FOR SADISTIC COPS, tormented geniuses and shakespeare-quoting villains
with attitude, no one beats Gary Oldman. This summer alone, the 39-year-old British actor is playing the fiendish Zorg in "The Fifth Element," a madman who hijacks the presidential plane in "Air Force One" and the sardonically evil Dr. Smith in the movie adaptation of the campy '60s sci-fi TV series "Lost in Space," currently being filmed at Shepperton Studios near London.

The canny Oldman has let himself be type-cast for the money. The wages of villainy helped finance his directorial debut, "Nil by Mouth," a stark autobiographical indictment of family violence in working-class south London that was a controversial hit at this year's Cannes Film Festival. The film opens this fall in the U.S.

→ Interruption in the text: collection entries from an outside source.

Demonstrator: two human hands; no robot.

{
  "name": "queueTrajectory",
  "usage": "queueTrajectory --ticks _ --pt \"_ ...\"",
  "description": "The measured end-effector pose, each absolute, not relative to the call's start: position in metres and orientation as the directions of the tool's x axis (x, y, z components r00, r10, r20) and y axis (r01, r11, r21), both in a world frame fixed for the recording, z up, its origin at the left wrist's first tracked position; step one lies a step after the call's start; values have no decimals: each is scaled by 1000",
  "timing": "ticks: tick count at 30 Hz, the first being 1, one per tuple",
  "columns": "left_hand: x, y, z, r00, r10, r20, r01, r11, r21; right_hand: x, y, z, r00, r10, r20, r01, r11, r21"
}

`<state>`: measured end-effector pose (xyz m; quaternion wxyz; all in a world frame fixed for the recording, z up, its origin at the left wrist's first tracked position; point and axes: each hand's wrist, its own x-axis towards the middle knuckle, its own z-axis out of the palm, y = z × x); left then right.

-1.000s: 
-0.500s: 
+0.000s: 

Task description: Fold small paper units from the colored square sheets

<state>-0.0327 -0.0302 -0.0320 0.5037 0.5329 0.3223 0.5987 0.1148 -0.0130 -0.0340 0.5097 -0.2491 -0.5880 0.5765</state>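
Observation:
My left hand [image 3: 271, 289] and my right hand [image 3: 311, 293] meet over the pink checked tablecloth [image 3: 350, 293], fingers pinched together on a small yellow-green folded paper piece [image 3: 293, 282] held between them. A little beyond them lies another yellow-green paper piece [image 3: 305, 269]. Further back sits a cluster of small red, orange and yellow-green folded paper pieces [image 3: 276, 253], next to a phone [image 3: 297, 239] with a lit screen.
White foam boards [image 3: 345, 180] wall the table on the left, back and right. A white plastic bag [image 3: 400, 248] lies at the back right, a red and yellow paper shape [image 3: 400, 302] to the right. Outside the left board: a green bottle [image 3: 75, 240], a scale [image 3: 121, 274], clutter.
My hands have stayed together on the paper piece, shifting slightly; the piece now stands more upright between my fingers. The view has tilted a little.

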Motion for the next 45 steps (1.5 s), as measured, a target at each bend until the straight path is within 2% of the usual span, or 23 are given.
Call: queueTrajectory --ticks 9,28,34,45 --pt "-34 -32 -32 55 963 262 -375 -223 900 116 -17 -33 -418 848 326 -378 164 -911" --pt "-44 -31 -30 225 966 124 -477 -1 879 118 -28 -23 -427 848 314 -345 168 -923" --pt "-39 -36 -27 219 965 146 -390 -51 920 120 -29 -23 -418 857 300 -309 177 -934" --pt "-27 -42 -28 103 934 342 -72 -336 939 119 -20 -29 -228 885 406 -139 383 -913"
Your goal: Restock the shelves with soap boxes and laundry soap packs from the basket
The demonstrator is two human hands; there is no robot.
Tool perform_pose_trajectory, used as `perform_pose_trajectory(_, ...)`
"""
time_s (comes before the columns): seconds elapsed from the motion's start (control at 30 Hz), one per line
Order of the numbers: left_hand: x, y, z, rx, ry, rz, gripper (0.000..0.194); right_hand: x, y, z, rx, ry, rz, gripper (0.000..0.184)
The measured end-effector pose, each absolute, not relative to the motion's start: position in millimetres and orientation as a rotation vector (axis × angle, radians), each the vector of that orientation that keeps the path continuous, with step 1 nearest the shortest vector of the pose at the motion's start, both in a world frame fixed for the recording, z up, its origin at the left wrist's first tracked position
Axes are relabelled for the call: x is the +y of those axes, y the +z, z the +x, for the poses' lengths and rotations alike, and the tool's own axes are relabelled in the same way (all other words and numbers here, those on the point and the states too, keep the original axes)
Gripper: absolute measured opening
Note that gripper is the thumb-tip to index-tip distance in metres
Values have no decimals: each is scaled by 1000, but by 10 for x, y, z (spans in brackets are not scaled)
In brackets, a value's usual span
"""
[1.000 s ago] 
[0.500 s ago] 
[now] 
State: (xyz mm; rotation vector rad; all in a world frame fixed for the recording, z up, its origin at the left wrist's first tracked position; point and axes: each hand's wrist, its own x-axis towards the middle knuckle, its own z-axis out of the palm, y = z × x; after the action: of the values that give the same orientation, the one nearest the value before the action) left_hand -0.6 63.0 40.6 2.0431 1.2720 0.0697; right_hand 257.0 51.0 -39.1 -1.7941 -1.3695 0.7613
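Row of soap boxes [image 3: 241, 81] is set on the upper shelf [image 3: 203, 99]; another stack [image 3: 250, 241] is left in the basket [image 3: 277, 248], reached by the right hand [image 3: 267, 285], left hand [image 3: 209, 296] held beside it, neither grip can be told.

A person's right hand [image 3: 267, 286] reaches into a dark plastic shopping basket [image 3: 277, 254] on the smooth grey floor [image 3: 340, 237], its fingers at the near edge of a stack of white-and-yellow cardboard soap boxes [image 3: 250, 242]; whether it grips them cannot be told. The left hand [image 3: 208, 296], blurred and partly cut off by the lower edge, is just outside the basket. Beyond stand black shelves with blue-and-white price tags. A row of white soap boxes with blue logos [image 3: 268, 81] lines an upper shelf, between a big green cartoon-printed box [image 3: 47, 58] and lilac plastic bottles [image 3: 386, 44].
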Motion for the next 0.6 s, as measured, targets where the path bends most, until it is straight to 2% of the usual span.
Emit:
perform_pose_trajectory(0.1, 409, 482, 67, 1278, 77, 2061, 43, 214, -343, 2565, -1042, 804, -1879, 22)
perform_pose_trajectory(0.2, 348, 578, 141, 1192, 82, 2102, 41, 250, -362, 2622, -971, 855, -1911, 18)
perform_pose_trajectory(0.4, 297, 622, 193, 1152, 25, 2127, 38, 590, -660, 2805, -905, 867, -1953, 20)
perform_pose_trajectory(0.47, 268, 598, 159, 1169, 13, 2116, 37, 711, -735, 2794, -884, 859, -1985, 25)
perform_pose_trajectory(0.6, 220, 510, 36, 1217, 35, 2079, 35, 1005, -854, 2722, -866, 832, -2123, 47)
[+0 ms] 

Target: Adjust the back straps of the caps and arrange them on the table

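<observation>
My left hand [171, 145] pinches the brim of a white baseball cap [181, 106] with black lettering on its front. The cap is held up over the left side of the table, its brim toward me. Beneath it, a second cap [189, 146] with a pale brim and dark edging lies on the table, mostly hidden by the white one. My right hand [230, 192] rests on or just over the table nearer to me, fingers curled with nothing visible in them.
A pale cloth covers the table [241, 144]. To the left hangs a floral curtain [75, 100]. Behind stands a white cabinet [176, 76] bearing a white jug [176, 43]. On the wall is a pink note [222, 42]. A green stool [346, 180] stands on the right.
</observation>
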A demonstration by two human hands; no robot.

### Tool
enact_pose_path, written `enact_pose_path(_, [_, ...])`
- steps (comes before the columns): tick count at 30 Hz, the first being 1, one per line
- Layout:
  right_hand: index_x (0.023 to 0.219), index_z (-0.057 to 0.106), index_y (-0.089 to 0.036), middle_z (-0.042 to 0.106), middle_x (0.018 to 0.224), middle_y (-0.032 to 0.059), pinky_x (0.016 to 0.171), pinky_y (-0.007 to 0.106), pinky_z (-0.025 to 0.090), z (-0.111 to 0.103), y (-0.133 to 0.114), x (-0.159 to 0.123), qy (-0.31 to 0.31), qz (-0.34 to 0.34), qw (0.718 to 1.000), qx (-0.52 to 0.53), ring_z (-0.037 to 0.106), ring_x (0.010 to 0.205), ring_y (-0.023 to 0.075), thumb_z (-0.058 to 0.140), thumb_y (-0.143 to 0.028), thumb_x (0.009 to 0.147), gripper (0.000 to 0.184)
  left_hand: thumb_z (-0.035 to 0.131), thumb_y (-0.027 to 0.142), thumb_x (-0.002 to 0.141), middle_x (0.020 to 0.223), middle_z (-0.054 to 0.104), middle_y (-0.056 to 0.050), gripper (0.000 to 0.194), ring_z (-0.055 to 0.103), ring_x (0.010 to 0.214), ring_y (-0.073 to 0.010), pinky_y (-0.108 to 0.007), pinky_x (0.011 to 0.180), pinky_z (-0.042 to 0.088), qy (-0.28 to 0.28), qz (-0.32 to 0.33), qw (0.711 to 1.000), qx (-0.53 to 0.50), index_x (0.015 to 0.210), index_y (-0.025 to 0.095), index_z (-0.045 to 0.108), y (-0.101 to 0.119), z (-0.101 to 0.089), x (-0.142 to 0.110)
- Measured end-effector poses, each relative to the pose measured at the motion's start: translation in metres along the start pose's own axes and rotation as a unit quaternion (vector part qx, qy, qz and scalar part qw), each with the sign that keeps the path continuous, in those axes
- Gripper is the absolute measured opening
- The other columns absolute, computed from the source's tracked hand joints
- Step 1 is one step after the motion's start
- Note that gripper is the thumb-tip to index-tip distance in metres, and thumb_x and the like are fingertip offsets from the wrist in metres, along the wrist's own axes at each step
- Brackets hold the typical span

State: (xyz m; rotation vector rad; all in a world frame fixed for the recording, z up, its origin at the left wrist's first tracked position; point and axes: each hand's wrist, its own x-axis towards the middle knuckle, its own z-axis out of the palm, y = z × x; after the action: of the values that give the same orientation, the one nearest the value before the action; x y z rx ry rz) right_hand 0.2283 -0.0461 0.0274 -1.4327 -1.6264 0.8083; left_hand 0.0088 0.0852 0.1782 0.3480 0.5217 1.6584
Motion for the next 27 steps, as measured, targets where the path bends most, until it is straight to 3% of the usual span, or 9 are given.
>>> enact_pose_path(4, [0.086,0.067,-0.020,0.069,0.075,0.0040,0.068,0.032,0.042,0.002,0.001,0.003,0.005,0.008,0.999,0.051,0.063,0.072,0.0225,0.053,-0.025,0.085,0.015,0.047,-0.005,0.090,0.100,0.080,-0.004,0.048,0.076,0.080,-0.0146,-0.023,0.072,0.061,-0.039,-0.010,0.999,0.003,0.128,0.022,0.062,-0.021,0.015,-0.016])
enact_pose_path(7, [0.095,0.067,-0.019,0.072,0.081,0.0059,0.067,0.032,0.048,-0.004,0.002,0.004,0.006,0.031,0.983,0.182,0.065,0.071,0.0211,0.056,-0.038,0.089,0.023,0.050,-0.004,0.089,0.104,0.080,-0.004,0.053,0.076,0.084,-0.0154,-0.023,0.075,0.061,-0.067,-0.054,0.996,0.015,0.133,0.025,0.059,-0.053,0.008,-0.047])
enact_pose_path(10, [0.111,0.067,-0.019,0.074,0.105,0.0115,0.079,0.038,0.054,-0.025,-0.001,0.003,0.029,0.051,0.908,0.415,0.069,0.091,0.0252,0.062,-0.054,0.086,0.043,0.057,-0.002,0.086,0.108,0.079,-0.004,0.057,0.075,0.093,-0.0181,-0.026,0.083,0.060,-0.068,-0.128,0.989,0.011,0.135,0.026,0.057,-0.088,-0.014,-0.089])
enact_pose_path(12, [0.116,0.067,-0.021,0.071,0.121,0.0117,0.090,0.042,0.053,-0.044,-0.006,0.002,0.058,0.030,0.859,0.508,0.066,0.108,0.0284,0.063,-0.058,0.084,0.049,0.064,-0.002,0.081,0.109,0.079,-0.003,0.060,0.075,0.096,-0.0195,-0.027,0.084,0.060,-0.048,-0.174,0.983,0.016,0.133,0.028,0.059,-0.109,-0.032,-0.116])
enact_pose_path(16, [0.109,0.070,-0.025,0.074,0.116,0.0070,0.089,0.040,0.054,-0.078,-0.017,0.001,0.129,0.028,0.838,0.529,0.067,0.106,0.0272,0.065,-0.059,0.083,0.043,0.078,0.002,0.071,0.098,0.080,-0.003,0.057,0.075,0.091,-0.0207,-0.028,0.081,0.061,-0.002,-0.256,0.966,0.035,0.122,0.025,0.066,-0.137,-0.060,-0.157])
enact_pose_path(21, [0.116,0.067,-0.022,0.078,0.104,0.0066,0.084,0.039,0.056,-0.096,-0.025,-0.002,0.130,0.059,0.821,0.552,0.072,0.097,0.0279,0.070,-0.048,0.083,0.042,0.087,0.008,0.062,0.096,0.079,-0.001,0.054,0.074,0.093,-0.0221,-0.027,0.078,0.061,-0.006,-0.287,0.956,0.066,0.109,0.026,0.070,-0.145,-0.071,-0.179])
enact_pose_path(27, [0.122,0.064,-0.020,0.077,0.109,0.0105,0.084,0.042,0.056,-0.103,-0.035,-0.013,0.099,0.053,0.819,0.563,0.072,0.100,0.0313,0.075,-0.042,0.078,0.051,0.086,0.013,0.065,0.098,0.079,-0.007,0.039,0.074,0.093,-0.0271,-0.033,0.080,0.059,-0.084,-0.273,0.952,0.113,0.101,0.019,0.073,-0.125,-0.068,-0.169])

Divorced from Uma Thurman and separated from former girlfriend Isabella Rossellini, Oldman still smarts from his lurid press as a womanizer and Hollywood hell-raiser. A recovered alcoholic who once put away two bottles of vodka a day, Oldman met his current wife, American model Donya Fiorentino, in a rehabilitation center. The couple now splits time between a house in the Hollywood hills and a flat in London.

Oldman started his career at London's experimental Royal Court Theatre and first grabbed cinematic attention as punk rocker Sid Vicious. Since then, the mercurial actor has put his stamp on a wildly mixed bag of roles, from gay playwright Joe Orton to Beethoven, Dracula, Lee Harvey Oswald, painter Julian Schnabel and the Rev. Dimmesdale, who sins with Demi Moore in "The Scarlet Letter."

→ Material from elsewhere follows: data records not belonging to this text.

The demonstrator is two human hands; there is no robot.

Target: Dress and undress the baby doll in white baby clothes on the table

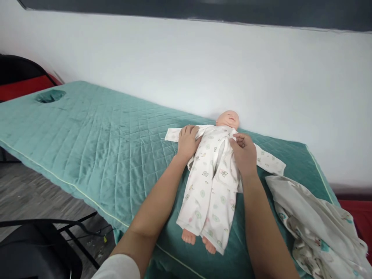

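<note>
A baby doll [228,118] lies on its back on a teal quilted bed [101,143], dressed in a white printed romper [213,186]. Its bare feet [197,240] stick out at the near end. My left hand [188,141] rests on the doll's shoulder and sleeve, fingers curled over the fabric. Near the collar, my right hand [243,153] pinches the romper's front edge at the chest. The romper's front is partly parted down the middle.
A crumpled patterned cloth [314,224] lies on the bed to the right of the doll. The bed has a face hole [50,96] at its far left end. A white wall runs behind. A black chair [37,248] stands at lower left on the wooden floor.
</note>
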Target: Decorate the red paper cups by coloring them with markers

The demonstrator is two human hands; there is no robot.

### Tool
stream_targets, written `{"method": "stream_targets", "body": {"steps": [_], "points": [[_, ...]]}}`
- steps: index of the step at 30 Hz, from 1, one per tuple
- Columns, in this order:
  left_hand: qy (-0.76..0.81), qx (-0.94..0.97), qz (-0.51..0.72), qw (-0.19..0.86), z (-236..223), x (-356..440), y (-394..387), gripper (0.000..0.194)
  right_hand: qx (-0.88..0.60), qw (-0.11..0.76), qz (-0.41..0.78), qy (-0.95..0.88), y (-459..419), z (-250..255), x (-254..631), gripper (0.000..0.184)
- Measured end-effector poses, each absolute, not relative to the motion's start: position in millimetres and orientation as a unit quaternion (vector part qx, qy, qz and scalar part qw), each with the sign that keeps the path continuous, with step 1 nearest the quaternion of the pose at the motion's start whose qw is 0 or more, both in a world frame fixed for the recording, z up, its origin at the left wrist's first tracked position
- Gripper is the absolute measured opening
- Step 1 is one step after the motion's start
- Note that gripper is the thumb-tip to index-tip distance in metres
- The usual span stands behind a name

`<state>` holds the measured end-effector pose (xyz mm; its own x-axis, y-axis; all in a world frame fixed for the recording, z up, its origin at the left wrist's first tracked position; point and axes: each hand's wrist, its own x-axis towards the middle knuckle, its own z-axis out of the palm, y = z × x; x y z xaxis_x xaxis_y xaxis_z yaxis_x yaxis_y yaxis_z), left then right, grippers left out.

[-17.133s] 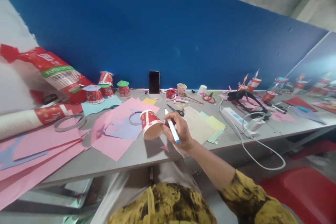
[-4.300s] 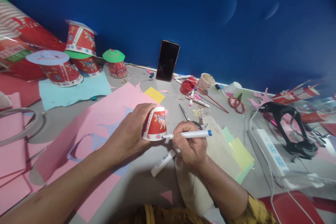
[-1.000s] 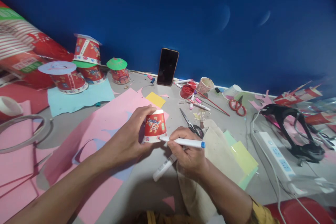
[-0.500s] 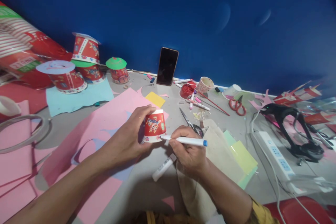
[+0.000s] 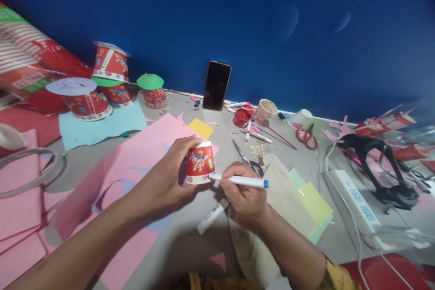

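Note:
My left hand (image 5: 166, 179) is wrapped round a small red paper cup (image 5: 200, 163) that stands upside down on the grey table (image 5: 190, 244). My right hand (image 5: 244, 195) is closed on a white marker with a blue end (image 5: 243, 181), held level, its tip against the cup's lower rim. A white marker cap or second marker (image 5: 211, 216) lies on the table just below my right hand. Under the cup lies a large pink paper sheet (image 5: 136, 154) with cut-out shapes.
Decorated red cups (image 5: 102, 86) stand on a light blue sheet at back left. A black phone (image 5: 216, 85) leans on the blue wall. Scissors (image 5: 246, 159), red scissors (image 5: 306, 135), markers, a red paint cup (image 5: 242, 117), a power strip (image 5: 353, 197) and stacked papers (image 5: 306, 204) lie to the right.
Hardly anything differs over the last second: my right hand and the marker have shifted slightly along the cup's rim, and my left hand keeps its hold on the cup.

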<state>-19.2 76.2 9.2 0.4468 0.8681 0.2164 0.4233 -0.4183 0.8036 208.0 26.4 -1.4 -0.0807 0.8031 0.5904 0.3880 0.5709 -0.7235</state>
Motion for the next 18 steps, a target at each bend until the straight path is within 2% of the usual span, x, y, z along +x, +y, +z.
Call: {"method": "stream_targets", "body": {"steps": [18], "points": [[0.417, 0.788, 0.318, 0.323, 5.4, -20.7, 75.8, 0.073, -0.411, 0.519, 0.21, -0.72, 27.3, -2.3, 208.8, 0.011]]}}
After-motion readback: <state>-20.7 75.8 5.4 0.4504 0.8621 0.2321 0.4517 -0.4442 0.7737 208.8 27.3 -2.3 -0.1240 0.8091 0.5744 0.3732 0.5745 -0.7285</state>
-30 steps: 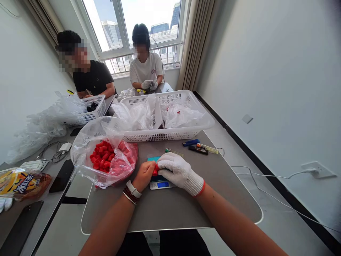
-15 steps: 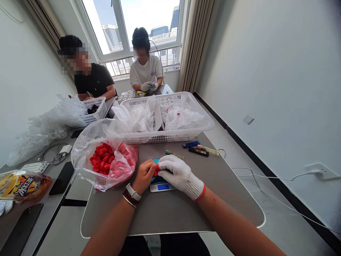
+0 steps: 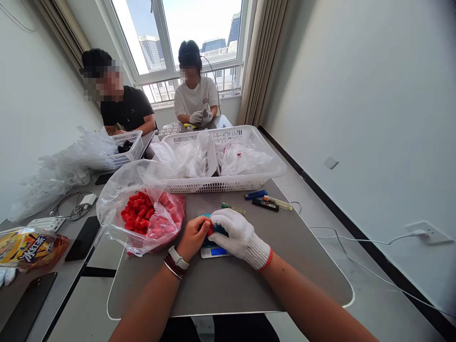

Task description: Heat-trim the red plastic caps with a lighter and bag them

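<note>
My bare left hand (image 3: 194, 236) and my right hand (image 3: 238, 237), in a white knitted glove, meet over a small digital scale (image 3: 206, 253) with a blue-lit display. Between them is a small red plastic cap (image 3: 210, 228), pinched by the fingers of both hands and partly covered by them. Left of my hands stands an open clear plastic bag (image 3: 113, 209) holding many similar red caps (image 3: 137, 213). My gloved fingers hide most of the scale's top.
A large white basket (image 3: 228, 184) with plastic bags stands behind. Lighters (image 3: 265, 204) lie at the right; another lighter (image 3: 233, 207) is close behind my glove. Phones (image 3: 82, 238) and a drink bottle (image 3: 33, 249) are on the left table. Two people sit by the window.
My right glove's fingers have shifted and curled around the red cap, and my left thumb is lifted against it. The cap stays above the scale.
</note>
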Motion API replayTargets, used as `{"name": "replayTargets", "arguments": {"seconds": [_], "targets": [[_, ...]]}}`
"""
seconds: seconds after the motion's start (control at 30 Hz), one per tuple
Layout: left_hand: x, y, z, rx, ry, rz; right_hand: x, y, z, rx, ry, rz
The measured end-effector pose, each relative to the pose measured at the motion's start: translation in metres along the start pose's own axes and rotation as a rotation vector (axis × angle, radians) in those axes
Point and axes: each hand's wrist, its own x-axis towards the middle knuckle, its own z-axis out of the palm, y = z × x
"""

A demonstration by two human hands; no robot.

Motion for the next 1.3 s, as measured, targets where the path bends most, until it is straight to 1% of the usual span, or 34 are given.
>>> {"name": "replayTargets", "arguments": {"seconds": [0.13, 0.2, 0.3, 0.37, 0.47, 0.6, 0.8, 0.9, 1.0, 1.1, 1.17, 1.3], "targets": [[0.0, 0.0, 0.001, 0.043, -0.018, 0.024, 0.001, 0.0, -0.004, -0.048, 0.002, 0.008], [0.001, 0.0, 0.002, 0.073, -0.014, 0.041, 0.0, -0.001, -0.004, -0.089, 0.026, 0.057], [0.0, 0.0, 0.002, 0.094, -0.035, 0.034, -0.002, -0.005, -0.003, -0.134, 0.043, 0.153], [0.0, 0.001, 0.002, 0.101, -0.07, 0.033, -0.005, -0.007, -0.003, -0.139, 0.019, 0.214], [-0.001, 0.0, 0.003, 0.137, -0.098, 0.069, -0.006, -0.007, -0.004, -0.112, -0.032, 0.277], [-0.001, 0.0, 0.004, 0.192, -0.077, 0.091, -0.006, -0.004, -0.004, -0.052, -0.045, 0.27], [-0.002, 0.001, 0.002, 0.229, 0.011, 0.08, -0.007, 0.0, 0.005, -0.018, 0.033, 0.13], [-0.002, 0.002, 0.0, 0.226, 0.021, 0.096, -0.006, -0.004, 0.007, -0.022, 0.02, 0.174], [-0.002, 0.003, -0.001, 0.202, 0.0, 0.122, -0.004, -0.006, 0.005, 0.025, -0.018, 0.205], [-0.003, 0.003, 0.0, 0.19, -0.011, 0.181, -0.004, -0.005, 0.004, 0.067, 0.015, 0.177], [-0.003, 0.003, 0.001, 0.192, -0.009, 0.226, -0.004, -0.002, 0.003, 0.063, 0.051, 0.187], [-0.003, 0.002, 0.002, 0.217, 0.035, 0.297, -0.005, 0.0, 0.003, 0.094, 0.036, 0.287]]}}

Interviewed during a break in shooting "Lost in Space," Oldman, sporting a buzz-cut and sparse goatee that made him look like a brown-haired Van Gogh, was a study in restraint and dry wit. But when certain buttons were pushed -- "fucking Merchant-Ivory movies," the rage in families, press gossip about "crazy Oldman," method acting hocus-pocus -- his eyes burned platinum. Although he says that the fire has gone out of his passion to act, it appears that the volcano is only smoldering.

Why were you attracted to the role of Dr. Smith?

I thought it would be nice to do something my kid Alfie could watch.

How old is your boy?

Eight and a half. I've played many weird, sick and twisted characters so it's nice to play a weird, sick and twisted character my kid can see.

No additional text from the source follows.